3

So I'm trying, in a single query, to only insert a row if it doesn't exist already.

My query is the following:

INSERT INTO [dbo].[users_roles] ([user_id], [role_id]) 
SELECT 29851, 1 WHERE NOT EXISTS (
  SELECT 1 FROM [dbo].[users_roles] WHERE user_id = 29851 AND role_id = 1)

Sometimes (very rarely, but still), it generates the following error:

Violation of PRIMARY KEY constraint 'PK_USERS_ROLES'. Cannot insert duplicate key in object 'dbo.users_roles'. The duplicate key value is (29851, 1).
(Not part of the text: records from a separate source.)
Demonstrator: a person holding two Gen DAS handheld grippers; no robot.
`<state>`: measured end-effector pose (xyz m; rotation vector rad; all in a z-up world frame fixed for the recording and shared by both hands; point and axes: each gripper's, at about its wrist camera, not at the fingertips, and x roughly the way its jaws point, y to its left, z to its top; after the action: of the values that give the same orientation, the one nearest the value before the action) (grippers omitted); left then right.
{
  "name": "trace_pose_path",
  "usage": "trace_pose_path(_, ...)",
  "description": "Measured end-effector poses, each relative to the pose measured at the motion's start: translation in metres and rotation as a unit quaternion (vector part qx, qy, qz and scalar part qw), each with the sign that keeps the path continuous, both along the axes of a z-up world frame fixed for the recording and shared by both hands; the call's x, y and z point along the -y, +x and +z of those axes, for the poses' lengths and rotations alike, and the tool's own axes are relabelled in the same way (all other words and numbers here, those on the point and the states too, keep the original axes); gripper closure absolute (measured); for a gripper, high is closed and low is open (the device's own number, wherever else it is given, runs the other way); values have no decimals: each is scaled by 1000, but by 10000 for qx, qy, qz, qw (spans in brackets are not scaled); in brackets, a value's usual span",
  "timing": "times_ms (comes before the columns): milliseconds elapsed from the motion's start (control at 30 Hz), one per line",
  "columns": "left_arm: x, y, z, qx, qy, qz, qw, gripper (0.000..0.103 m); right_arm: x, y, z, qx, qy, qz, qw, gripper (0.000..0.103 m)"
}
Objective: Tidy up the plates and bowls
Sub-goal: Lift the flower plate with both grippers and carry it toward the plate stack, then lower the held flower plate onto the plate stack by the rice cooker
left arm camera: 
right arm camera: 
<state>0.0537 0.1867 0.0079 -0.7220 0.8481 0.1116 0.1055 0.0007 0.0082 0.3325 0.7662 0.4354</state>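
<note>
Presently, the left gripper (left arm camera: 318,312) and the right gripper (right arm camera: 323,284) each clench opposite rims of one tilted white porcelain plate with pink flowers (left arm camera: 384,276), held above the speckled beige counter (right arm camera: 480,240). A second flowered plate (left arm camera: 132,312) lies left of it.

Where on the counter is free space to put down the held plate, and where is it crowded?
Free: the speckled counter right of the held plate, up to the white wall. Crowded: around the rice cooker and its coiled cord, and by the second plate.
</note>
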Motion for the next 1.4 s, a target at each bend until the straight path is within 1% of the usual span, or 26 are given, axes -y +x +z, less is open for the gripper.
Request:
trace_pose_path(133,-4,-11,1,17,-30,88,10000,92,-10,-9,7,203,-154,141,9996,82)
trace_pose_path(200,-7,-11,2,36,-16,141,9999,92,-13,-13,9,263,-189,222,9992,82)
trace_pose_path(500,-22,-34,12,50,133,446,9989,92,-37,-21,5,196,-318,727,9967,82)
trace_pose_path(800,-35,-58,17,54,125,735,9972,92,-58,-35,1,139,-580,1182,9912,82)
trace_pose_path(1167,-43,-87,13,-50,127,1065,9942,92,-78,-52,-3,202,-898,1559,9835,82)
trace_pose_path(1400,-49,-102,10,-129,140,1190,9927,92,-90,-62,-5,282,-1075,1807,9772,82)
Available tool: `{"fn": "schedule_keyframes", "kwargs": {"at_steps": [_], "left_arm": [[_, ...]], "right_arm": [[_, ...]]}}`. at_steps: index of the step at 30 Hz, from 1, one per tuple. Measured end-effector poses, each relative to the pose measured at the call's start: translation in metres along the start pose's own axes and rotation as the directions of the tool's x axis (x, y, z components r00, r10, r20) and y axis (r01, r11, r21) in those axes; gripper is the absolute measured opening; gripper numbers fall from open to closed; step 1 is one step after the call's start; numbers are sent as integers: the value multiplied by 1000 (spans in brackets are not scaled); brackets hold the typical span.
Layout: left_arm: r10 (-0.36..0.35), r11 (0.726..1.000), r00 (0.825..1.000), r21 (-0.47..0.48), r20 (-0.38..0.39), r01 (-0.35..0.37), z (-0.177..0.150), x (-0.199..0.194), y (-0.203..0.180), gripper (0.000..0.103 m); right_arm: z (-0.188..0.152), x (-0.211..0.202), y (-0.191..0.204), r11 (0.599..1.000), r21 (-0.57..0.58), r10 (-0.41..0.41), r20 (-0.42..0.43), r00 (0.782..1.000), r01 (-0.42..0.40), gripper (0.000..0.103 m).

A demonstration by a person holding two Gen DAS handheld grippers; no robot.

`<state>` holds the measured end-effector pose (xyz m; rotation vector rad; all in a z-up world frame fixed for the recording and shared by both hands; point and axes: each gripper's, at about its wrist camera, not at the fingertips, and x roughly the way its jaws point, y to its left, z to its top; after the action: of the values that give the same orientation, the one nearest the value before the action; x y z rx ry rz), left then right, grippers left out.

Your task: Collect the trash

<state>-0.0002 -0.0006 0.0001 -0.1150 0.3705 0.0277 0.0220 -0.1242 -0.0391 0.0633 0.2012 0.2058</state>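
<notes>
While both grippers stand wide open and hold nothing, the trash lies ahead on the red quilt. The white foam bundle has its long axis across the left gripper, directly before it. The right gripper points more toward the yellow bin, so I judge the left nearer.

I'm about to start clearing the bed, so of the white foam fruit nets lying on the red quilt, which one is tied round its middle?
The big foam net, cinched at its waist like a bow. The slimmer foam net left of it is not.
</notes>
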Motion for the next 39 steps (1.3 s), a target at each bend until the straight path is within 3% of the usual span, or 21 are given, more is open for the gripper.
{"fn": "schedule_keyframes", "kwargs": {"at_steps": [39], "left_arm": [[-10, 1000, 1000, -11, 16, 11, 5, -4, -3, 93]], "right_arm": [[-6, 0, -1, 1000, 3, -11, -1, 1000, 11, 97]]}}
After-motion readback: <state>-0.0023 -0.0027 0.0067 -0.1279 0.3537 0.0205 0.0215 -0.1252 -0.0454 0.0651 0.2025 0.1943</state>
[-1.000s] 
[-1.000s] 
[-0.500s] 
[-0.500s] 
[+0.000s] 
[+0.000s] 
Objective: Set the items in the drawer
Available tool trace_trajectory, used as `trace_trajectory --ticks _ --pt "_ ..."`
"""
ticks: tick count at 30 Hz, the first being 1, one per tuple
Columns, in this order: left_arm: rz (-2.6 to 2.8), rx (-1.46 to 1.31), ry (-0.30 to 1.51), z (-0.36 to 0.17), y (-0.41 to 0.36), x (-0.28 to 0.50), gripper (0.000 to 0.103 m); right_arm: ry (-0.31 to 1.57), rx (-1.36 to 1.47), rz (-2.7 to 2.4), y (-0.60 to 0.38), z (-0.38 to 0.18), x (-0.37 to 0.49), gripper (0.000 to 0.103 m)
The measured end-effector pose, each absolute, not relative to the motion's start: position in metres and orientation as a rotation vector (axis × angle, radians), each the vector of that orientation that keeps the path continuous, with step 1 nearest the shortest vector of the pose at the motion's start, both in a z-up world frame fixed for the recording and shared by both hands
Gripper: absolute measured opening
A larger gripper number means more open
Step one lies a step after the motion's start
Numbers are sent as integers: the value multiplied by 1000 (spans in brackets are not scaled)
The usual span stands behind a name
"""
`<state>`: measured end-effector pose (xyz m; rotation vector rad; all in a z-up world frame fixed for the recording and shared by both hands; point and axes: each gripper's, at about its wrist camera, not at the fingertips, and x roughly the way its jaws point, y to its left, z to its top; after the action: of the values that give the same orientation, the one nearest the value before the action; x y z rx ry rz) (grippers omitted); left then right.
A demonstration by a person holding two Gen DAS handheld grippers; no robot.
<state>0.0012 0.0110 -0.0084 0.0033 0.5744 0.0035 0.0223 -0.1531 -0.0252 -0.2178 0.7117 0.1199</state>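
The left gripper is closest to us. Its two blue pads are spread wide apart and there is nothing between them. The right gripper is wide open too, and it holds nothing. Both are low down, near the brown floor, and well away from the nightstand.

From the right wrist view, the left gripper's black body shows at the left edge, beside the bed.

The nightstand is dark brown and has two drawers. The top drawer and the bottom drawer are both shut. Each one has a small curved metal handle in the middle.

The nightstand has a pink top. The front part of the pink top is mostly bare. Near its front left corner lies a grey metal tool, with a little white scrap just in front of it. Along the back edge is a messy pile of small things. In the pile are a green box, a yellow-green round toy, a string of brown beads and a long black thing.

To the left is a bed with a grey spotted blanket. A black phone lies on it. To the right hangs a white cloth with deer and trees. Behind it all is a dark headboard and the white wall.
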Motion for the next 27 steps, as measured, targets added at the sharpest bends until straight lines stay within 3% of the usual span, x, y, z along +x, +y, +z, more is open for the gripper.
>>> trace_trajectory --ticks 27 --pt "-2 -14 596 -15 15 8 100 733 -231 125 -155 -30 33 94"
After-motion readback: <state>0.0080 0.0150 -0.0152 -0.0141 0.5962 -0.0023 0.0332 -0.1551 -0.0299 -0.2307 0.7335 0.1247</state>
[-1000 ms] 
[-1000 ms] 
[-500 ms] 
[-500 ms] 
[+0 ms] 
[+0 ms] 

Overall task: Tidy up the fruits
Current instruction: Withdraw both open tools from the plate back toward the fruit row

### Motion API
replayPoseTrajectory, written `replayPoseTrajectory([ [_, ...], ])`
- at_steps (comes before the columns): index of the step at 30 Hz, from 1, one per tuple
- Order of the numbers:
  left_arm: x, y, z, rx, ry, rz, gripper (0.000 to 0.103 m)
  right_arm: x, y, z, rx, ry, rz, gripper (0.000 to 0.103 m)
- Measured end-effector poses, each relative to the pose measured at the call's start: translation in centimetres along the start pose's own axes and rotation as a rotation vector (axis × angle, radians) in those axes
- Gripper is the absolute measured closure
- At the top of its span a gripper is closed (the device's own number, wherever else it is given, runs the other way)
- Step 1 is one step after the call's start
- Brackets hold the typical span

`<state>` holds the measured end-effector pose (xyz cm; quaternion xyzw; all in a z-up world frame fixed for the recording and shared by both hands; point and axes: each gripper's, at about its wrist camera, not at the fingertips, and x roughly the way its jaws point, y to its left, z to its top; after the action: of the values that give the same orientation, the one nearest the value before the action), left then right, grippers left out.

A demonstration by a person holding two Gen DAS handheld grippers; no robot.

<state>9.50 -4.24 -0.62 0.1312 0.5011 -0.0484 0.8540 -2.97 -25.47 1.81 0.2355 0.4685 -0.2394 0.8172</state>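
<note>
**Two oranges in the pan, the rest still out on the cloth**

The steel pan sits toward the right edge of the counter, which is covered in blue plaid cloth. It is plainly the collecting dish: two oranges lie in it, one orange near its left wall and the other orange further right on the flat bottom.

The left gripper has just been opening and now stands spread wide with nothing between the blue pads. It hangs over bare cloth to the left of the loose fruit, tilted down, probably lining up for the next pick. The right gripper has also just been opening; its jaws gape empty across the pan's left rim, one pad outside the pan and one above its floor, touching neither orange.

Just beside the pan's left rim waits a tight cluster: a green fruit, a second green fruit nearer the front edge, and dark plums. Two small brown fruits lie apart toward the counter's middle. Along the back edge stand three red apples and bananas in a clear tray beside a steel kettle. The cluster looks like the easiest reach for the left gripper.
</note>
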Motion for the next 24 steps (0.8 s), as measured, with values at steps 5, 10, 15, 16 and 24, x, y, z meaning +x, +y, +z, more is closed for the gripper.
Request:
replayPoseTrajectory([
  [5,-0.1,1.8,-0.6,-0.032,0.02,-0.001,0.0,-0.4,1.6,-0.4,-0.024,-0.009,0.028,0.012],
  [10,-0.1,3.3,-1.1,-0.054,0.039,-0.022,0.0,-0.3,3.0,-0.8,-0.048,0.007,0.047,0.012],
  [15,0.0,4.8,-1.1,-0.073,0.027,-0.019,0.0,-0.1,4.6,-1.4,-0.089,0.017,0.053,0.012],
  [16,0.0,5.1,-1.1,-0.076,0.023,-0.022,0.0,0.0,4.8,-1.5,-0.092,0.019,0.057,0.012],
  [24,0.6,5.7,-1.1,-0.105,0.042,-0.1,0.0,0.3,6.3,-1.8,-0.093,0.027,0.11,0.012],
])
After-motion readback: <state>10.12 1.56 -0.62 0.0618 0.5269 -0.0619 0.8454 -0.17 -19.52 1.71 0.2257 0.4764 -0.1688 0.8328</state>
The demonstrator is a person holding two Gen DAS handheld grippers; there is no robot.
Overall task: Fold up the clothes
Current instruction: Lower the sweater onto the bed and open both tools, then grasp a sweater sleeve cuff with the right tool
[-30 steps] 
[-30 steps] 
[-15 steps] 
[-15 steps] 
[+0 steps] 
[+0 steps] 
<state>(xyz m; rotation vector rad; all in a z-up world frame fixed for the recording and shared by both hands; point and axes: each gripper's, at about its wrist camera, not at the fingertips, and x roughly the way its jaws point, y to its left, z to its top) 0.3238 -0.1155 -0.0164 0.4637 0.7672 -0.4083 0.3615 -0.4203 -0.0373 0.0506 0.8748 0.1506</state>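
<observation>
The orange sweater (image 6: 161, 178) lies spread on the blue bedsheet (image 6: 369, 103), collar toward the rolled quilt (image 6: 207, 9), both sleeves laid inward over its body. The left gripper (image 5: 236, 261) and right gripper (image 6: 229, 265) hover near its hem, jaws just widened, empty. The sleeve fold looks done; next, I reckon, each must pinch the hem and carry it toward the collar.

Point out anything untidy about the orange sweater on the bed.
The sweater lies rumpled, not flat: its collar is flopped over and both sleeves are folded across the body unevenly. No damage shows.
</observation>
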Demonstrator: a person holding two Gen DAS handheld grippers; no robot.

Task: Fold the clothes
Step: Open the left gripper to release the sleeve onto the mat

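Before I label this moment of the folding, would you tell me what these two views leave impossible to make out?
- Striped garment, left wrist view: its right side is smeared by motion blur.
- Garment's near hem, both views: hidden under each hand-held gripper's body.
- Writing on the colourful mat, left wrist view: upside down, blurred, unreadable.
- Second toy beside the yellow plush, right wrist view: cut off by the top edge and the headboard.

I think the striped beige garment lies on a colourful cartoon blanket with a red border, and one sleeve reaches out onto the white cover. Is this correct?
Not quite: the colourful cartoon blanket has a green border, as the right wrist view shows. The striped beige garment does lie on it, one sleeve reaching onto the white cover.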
PK_USERS_ROLES is [user_id], [role_id]. Here is the full SQL of the table's schema:

create table users_roles
(
    user_id int not null
        constraint FK_USERS_ROLES_USER
        references user,
    role_id int not null
        constraint FK_USERS_ROLES_USER_ROLE
        references user_role,
    constraint PK_USERS_ROLES
    primary key (user_id, role_id)
)

Context:

This is executed by a PHP script hosted on an Apache server, and "randomly" happens once out of hundreds of occurrences (most likely concurrency-related).

More info:

  • SELECT @@VERSION gives:

Microsoft SQL Server 2008 R2 (SP2) - 10.50.4000.0 (X64) Jun 28 2012 08:36:30 Copyright (c) Microsoft Corporation Enterprise Edition (64-bit) on Windows NT 6.1 (Build 7601: Service Pack)

  • SQL Server version: SQL Server 2008 R2

  • Transaction Isolation level: ReadCommitted

  • This is executed within an explicit transaction (through PHP statements, but I figure the end result is the same)

Questions:

  • Could someone explain why/how this is happening?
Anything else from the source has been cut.